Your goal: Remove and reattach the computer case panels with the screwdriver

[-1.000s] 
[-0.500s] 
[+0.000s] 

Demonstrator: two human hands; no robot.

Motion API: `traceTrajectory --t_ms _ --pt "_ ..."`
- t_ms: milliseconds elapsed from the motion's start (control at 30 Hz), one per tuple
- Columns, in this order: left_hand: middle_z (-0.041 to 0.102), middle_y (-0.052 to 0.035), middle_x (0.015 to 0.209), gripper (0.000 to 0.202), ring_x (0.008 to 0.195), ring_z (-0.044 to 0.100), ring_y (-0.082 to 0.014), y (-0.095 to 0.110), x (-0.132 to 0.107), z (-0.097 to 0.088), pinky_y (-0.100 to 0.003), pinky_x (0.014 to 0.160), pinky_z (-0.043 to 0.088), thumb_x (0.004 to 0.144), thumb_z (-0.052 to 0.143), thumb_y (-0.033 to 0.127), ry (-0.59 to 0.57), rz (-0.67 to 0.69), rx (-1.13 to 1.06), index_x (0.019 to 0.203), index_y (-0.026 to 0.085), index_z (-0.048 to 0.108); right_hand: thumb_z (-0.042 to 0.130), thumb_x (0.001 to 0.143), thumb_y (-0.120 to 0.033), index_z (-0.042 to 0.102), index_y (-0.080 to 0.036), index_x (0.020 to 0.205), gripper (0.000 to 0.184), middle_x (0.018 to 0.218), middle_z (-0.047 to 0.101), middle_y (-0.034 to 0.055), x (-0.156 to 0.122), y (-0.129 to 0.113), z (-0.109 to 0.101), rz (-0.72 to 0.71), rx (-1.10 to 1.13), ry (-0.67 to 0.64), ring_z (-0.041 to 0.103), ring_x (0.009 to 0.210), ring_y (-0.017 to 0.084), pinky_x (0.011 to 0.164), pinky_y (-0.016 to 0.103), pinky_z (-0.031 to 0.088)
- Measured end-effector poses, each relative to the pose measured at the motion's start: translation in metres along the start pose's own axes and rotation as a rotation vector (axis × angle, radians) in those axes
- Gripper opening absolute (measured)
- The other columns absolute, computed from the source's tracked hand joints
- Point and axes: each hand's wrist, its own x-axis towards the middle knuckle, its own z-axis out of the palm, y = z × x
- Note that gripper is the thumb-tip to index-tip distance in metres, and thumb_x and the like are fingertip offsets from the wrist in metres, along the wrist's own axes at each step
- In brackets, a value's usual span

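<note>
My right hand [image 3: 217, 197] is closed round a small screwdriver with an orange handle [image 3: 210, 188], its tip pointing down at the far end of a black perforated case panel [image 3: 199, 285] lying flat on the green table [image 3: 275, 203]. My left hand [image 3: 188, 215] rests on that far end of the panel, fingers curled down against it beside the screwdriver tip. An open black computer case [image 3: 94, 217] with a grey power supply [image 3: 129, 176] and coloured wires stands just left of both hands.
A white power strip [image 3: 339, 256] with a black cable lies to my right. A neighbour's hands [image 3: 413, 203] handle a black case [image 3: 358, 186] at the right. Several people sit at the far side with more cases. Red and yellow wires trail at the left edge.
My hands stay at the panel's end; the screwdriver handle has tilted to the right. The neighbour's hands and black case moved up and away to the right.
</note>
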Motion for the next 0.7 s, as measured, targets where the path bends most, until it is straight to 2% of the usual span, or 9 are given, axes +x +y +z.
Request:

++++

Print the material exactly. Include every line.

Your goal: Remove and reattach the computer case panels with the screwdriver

[-1.000s] 
[-0.500s] 
[+0.000s] 

Demonstrator: two human hands; no robot.

Motion API: `traceTrajectory --t_ms _ --pt "_ ..."`
- t_ms: milliseconds elapsed from the motion's start (control at 30 Hz), one per tuple
- Columns, in this order: left_hand: middle_z (-0.041 to 0.102), middle_y (-0.052 to 0.035), middle_x (0.015 to 0.209), gripper (0.000 to 0.202), ring_x (0.008 to 0.195), ring_z (-0.044 to 0.100), ring_y (-0.082 to 0.014), y (-0.095 to 0.110), x (-0.132 to 0.107), z (-0.097 to 0.088), pinky_y (-0.100 to 0.003), pinky_x (0.014 to 0.160), pinky_z (-0.043 to 0.088), thumb_x (0.004 to 0.144), thumb_z (-0.052 to 0.143), thumb_y (-0.033 to 0.127), ry (-0.59 to 0.57), rz (-0.67 to 0.69), rx (-1.13 to 1.06), index_x (0.019 to 0.203), index_y (-0.026 to 0.085), index_z (-0.048 to 0.108); right_hand: thumb_z (-0.042 to 0.130), thumb_x (0.001 to 0.143), thumb_y (-0.120 to 0.033), index_z (-0.042 to 0.102), index_y (-0.080 to 0.036), index_x (0.020 to 0.205), gripper (0.000 to 0.184), middle_x (0.018 to 0.218), middle_z (-0.047 to 0.101), middle_y (-0.034 to 0.055), x (-0.156 to 0.122), y (-0.129 to 0.113), z (-0.109 to 0.101), rz (-0.72 to 0.71), rx (-1.10 to 1.13), ry (-0.67 to 0.64), ring_z (-0.041 to 0.103), ring_x (0.009 to 0.210), ring_y (-0.017 to 0.084), pinky_x (0.011 to 0.164), pinky_y (-0.016 to 0.103), pinky_z (-0.031 to 0.088)
- Measured end-effector poses, each relative to the pose measured at the motion's start: translation in metres along the start pose's own axes and rotation as a rotation vector (axis × angle, radians) in those axes
- Gripper opening absolute (measured)
- The other columns absolute, computed from the source's tracked hand joints
- Point and axes: each hand's wrist, its own x-axis towards the middle knuckle, its own z-axis out of the palm, y = z × x
- Note that gripper is the thumb-tip to index-tip distance in metres, and thumb_x and the like are fingertip offsets from the wrist in metres, along the wrist's own axes at each step
- In brackets, a value's usual span

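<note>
My right hand [image 3: 217, 197] is closed round a small screwdriver with an orange handle [image 3: 210, 188], its tip pointing down at the far end of a black perforated case panel [image 3: 199, 285] lying flat on the green table [image 3: 275, 203]. My left hand [image 3: 188, 215] rests on that far end of the panel, fingers curled down against it beside the screwdriver tip. An open black computer case [image 3: 94, 217] with a grey power supply [image 3: 129, 176] and coloured wires stands just left of both hands.
A white power strip [image 3: 339, 256] with a black cable lies to my right. A neighbour's hands [image 3: 413, 203] handle a black case [image 3: 358, 186] at the right. Several people sit at the far side with more cases. Red and yellow wires trail at the left edge.
My hands stay at the panel's end; the screwdriver handle has tilted to the right. The neighbour's hands and black case moved up and away to the right.
</note>
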Motion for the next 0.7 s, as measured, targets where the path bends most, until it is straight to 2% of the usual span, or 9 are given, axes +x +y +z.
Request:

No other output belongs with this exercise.